Work to be completed
Among the lines below, restate word for word only those from the line with "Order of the" through the line with "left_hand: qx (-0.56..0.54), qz", with both end lines kept.

Dataset section
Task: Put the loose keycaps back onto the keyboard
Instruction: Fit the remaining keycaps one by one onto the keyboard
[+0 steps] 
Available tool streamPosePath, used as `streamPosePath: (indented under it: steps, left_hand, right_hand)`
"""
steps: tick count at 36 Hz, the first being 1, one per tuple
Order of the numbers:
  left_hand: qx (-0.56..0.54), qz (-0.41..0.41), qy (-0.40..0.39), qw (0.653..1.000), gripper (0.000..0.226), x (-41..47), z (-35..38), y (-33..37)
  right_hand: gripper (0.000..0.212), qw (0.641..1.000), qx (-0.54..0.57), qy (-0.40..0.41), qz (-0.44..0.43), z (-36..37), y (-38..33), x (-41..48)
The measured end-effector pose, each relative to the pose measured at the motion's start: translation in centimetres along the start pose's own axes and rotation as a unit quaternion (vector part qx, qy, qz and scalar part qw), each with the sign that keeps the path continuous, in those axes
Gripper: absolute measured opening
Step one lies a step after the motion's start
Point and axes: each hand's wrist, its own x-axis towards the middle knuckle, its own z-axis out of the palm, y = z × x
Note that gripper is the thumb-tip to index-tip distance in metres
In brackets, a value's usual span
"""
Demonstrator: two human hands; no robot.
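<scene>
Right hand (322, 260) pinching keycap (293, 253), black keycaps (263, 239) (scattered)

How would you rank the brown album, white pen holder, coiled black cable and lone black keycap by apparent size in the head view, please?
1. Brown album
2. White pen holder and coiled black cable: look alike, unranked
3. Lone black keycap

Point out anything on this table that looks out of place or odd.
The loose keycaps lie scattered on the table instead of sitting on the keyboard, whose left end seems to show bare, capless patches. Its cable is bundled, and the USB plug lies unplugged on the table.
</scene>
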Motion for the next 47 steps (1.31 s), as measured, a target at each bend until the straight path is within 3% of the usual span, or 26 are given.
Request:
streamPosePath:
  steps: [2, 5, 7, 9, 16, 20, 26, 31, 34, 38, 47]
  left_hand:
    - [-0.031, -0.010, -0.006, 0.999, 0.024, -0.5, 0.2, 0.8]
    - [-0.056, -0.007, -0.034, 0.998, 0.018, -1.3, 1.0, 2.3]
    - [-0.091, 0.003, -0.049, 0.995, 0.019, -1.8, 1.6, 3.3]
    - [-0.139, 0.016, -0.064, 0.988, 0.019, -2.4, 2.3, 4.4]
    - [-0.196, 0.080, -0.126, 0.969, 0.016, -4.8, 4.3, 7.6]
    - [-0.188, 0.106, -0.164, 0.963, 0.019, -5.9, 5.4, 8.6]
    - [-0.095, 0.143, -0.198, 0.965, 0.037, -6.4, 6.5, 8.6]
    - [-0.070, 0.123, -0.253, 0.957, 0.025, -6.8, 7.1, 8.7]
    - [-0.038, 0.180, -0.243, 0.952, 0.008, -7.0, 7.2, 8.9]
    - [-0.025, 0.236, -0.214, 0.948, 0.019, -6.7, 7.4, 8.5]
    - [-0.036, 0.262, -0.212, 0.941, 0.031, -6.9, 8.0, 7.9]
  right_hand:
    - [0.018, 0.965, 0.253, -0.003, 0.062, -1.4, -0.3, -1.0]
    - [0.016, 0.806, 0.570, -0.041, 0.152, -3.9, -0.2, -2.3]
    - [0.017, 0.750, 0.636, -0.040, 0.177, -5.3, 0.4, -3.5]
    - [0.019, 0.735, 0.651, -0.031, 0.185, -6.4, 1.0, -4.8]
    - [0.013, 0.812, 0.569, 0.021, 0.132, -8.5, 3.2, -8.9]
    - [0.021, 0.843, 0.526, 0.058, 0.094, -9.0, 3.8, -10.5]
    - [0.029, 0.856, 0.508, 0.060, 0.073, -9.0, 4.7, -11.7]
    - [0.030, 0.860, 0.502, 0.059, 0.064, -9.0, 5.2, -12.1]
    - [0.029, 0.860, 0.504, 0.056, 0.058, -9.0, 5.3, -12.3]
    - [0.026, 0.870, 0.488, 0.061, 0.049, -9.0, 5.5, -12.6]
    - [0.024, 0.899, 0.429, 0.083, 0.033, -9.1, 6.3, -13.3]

Answer below
Order of the numbers:
  left_hand: qx (-0.56..0.54), qz (-0.41..0.41), qy (-0.40..0.39), qw (0.653..1.000), gripper (0.000..0.226), x (-41..47), z (-35..38), y (-33..37)

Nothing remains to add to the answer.